- [Task directions] Your answer should consist of each line below that includes the word "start".

- - -

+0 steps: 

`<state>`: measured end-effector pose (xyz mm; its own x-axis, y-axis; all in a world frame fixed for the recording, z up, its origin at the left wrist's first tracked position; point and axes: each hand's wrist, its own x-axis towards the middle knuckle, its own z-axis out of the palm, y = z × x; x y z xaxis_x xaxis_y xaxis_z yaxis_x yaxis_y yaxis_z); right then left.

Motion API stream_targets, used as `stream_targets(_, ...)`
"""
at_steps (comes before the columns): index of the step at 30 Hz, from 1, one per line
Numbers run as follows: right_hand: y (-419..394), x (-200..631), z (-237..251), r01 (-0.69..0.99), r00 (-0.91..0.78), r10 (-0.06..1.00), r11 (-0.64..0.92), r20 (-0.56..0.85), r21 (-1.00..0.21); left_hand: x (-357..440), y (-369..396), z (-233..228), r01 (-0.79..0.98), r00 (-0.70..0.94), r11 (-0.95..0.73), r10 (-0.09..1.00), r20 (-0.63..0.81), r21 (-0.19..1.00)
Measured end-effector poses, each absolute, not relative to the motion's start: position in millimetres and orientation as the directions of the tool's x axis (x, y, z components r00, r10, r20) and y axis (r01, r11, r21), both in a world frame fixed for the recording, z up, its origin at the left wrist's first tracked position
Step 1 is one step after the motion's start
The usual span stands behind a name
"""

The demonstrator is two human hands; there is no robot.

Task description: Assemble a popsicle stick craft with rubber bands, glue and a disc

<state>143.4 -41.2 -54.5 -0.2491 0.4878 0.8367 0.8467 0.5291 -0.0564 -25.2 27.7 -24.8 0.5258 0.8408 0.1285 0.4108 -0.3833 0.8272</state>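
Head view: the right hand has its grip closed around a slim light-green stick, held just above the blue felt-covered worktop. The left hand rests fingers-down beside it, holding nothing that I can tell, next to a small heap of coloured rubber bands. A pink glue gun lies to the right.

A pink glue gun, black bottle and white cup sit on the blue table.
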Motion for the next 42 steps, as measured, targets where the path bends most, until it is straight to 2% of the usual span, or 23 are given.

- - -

- [Result]
Measured end-effector poses, each absolute, not relative to the motion's start: position in millimetres and orientation as the directions of the tool's x axis (x, y, z components r00, r10, r20) and y axis (r01, r11, r21), both in a world frame fixed for the recording, z up, its origin at the left wrist's first tracked position
Step 1 is one step after the motion's start

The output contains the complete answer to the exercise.